Ever since the first edition arrived in 1954, the SL has represented the very best in two-seater motoring from Mercedes. While the original car, the 300SL, was designed first and foremost as a racer, its successor was created from the outset to be a more usable grand tourer built in much larger numbers. That second take on the SL arrived in 1963 and while it was known internally as the W113, it’s better known to enthusiasts as the Pagoda.

Elegant, beautifully built and powered by a succession of smooth straight-six engines, the Pagoda has become one of the most sought after classics, which is reflected by values that have gone stratospheric. While there are still some relatively affordable Pagodas out there, anything really superb will be over six figures now – and in some cases, well into six figures. However, there’s no sign of demand or values diminishing, so if you’ve always wanted one of these elegant roadsters, now is as good a time as any to buy.

History

1954 The first SL is the mighty 300SL, an ultra-exclusive sports car built initially in gullwing coupé form. Fast and extremely costly, the roadster that superseded the closed car in 1957 was just as exclusive and is now just as highly prized.

1955 After the 300SL came the 190SL; it looked much the same but was offered as a roadster only and packed nothing more exciting than an 1897cc fourcylinder engine. It was from this point that the SL became a more mainstream model; still relatively costly and beautifully built, but far more attainable than the 300SL had ever been.

1963 While the 190SL is now hugely sought after, it’s the sharper-suited Pagoda that followed in 1963 which is the SL that most enthusiasts aspire to. At first there was a 230SL only, fitted with a 2306cc straight-six: 19,831 were made in a production run that lasted until 1968 for the US market 1967 The 250SL is introduced to supersede the 230SL. Only ever intended as an interim model, which is why it was in production for just a year, the 250SL is the rarest of all the Pagodas.

Just 5196 were made, all but 19 of them in 1967. Each was fitted with disc brakes all round and a 2496cc straight-six. 1967(2) The final incarnation of the breed is launched. The 280SL is the most common, most sought after and also the most valuable of all the Pagodas.
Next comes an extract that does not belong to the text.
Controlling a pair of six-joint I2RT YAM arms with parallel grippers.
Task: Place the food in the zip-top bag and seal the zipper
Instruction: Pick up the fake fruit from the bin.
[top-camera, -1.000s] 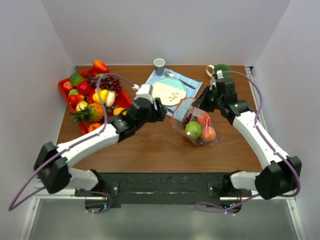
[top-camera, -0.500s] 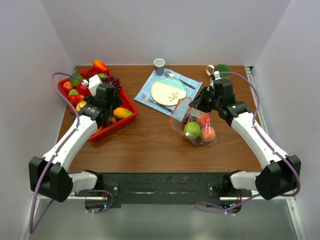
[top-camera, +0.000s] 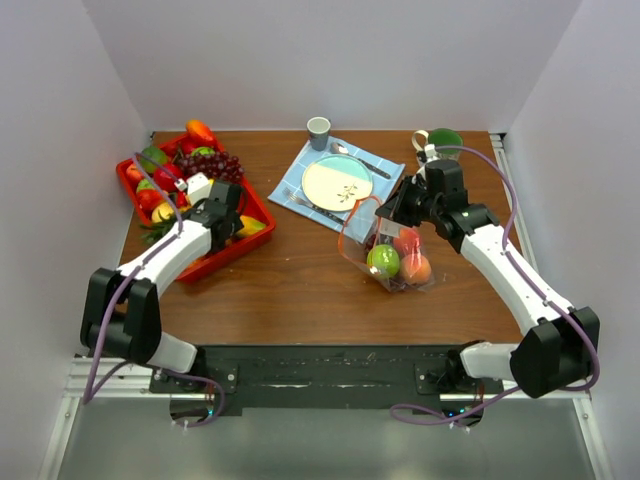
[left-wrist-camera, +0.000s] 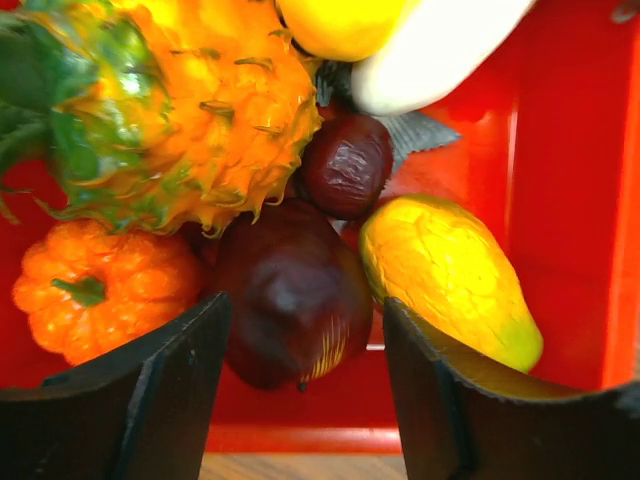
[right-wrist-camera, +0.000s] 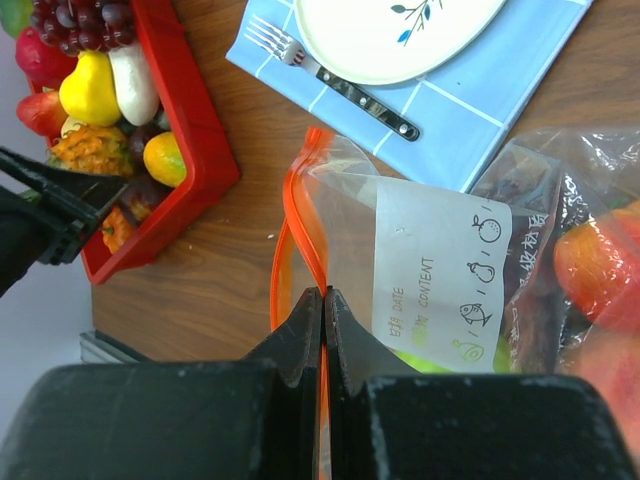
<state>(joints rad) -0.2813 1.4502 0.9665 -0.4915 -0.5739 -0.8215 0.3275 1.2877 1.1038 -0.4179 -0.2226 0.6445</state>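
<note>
I am hovering my left tool wide open in the red tray. A dark maroon fruit is lying right between its fingers, and as far as I can tell neither pad is touching it. A yellow mango is crowding just outside one finger and an orange pumpkin just outside the other. A spiky pineapple is sitting beyond the tips.

To pick well, I judge I should be centring on the maroon fruit and sinking past its widest part. I should be closing slowly so the glossy skin is not slipping out and the mango is not getting caught.

My right tool is pinching shut on the zipper, holding the mouth of the zip-top bag up off the surface. Just beyond its tips, the white label is reading "DATE" and "CONTENT". Farther along the bag, a green apple and a peach are sitting inside.
</note>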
With softer suspension, better seats and a stronger, smoother engine now featuring seven main bearings, 23,885 examples of the 280SL rolled off the production lines. For ’68 and US only, are certain emission mods.

Driving and press comments

With a lofty price tag of £3865 including purchase tax, the 230SL was out of reach for all but the wealthiest when it arrived in the UK. As such, buyers had the right to expect something pretty special, and when Motor tested the car it was pretty impressed overall – although the tester had some reservations.
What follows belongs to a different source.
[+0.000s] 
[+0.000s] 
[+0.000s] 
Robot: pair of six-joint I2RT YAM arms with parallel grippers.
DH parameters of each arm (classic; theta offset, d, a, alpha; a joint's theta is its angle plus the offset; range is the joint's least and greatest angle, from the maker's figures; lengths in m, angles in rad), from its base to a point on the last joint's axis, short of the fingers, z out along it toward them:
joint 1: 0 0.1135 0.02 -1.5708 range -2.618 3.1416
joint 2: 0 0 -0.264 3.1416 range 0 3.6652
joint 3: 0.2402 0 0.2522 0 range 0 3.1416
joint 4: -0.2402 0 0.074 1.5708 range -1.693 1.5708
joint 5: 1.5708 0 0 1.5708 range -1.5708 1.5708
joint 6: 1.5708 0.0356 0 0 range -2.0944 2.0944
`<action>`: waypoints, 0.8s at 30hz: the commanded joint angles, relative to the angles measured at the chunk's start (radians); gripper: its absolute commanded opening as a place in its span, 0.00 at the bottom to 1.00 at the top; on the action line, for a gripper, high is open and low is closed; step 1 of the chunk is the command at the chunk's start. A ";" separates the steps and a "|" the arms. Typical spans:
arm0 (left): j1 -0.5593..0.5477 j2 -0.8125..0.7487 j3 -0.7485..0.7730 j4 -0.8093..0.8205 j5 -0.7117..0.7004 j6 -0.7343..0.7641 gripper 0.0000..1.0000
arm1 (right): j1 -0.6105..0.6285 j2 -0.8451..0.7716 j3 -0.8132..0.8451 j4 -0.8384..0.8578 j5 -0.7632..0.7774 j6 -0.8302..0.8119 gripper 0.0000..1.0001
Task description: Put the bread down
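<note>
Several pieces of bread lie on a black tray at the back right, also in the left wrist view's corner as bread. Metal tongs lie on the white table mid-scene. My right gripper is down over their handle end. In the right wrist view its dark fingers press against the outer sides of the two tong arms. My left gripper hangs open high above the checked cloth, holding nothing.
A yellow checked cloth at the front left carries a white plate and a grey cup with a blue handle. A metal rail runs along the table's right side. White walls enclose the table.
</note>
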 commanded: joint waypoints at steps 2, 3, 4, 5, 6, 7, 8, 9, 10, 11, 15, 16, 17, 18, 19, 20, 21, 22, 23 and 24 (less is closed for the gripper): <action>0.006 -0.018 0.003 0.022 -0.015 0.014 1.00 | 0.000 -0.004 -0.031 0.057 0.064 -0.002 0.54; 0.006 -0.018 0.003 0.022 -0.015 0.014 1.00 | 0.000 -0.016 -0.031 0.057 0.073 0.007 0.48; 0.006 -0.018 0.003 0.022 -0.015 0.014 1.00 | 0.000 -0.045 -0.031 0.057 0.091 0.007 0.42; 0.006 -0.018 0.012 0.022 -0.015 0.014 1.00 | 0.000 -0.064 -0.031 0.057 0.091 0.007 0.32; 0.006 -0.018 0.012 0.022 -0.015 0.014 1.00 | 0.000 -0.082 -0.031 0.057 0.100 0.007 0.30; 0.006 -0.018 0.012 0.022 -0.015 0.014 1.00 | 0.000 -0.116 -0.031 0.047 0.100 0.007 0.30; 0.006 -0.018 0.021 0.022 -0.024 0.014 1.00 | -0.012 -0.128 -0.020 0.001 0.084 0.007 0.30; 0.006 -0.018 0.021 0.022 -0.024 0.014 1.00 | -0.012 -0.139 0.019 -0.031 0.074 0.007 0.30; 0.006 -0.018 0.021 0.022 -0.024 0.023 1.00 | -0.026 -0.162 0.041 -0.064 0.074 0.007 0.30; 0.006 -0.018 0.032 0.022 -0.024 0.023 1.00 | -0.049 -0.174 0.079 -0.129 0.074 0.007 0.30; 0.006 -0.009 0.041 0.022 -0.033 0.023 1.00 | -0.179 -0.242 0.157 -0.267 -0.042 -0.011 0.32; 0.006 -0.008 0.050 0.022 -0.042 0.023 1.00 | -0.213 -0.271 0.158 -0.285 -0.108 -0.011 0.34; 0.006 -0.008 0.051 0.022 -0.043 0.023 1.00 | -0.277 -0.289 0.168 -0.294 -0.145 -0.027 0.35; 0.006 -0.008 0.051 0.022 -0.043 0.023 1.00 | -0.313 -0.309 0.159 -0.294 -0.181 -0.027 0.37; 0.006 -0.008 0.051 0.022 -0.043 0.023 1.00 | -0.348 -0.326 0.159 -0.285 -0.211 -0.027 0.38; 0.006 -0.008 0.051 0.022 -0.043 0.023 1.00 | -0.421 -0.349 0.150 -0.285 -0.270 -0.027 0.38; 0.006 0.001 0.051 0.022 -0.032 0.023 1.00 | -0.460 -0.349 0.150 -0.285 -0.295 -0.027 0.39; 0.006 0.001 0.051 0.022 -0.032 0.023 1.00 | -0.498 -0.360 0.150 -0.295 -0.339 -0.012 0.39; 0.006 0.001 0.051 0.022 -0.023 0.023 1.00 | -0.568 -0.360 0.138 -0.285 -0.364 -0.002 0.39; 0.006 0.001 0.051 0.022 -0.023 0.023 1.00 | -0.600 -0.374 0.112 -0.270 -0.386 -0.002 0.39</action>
Things started out pretty well enough: “No one could have anything but the highest praise for the magnificent seats, driving position and visibility, the impeccable finish, one of the best power steering systems there is and road holding that must be as safe as any other production car in the world”, hailed the weekly. However, things then took a turn for the worse: “Saloon car drivers might be surprised at or even disturbed by the noisy wail of the engine when accelerating hard and the very poor low-speed torque; enthusiasts accepted both these things but were dismayed to find not only automatic transmission (an option) on our test car but also widely spaced ratios that seemed totally unmatched to the power curve.

“Since the automatic aroused such mixed feelings we ried another car with a manual four-speed box and unassisted steering and came to the conclusion that power steering is a must and a manual box preferable if you drive with pleasure”.
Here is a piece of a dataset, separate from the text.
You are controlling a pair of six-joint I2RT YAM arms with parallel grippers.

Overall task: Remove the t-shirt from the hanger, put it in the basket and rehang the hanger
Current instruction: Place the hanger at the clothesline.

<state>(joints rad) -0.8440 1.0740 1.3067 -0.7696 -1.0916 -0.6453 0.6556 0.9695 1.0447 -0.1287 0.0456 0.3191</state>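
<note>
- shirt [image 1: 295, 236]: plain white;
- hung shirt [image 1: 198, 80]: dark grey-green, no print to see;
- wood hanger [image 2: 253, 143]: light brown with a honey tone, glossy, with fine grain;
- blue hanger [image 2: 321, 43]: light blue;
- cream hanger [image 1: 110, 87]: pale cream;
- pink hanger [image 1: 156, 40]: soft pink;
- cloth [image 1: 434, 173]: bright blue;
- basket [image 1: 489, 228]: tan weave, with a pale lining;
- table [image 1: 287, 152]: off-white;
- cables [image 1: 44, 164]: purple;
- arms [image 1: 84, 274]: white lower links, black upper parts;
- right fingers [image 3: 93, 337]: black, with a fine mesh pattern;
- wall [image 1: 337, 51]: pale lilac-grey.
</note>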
The conclusion came: “It is a combination of virtues that make the 230SL so notable: scarcity, speed, handling, comfort, finish and prestige in one beautiful package. From our own experience its dual personality does not evoke the unievrsal appeal one might expect: it seems to inspire either detached admiration or fanatical love. It is that sort of car”.

Later editions would address the lack of low-down torque while cars with an automatic transmission would be the most sought after – thanks to Pagoda buyers not being interested in driving on the door handles. Instead, they wanted a car that would cruise with the minimum of effort, and a 250SL or 280SL with a slushbox provided exactly that. As Jeremy Clarkson remarked in an old Top Gear programme, it’s not what the Pagoda does that impresses but how it does it. There’s plenty faster, sportier alternatives, but few will give you same feel good factor.

Values and marketplace

Pagoda values started to climb sharply more than two years ago; it was before this that the £100,000 barrier was breached. Now you’ll need at least half this figure to secure a Pagoda that isn’t a liability – and for this money it won’t win any prizes.

The SL Shop’s Sam Bailey comments: “The most affordable Pagoda is a 230SL with a manual gearbox. Good examples start at £50,000 with an equivalent 250SL fetching a similar figure. You’ll pay another £20,000 to buy a worthwhile 280SL though, and even then it won’t be anything special. Perfect examples of any of these cars are now fetching at least £100,000 – in the case of the 280SL you can pay up to £150,000 for something that’s gone through a no-expense-spared restoration”.

It’s clear that some Pagoda enthusiasts are expecting the cars to increase in value even further, as some are now spending around £200,000 on a total rebuild.

Says Bailey: “If a customer wants the very best of everything, this is now the budget they need to set for truly superb paintwork, chrome, interior trim and a complete mechanical overhaul”.

Bailey continues: “There are enough wealthy collectors and enthusiasts out there who accept that properly restoring a Pagoda costs a lot of money, and they’re prepared to pay those high costs. While parts availability from Mercedes and independent specialists is very good, some bits have to be remade or refurbished on a bespoke basis and getting this done properly will never be cheap”.

A point that Bailey makes is that the market is being driven by two types of customer; the enthusiast who wants to use their car and the investor or collector who just wants to own a mint example of the Pagoda. You’ll be doing well to secure a project for less than £25,000. Spend £100,000 on its restoration and you’ll have a really nice car – but not one of the best. As a result you might get your money back, but you probably won’t unless prices really take off – and stay there!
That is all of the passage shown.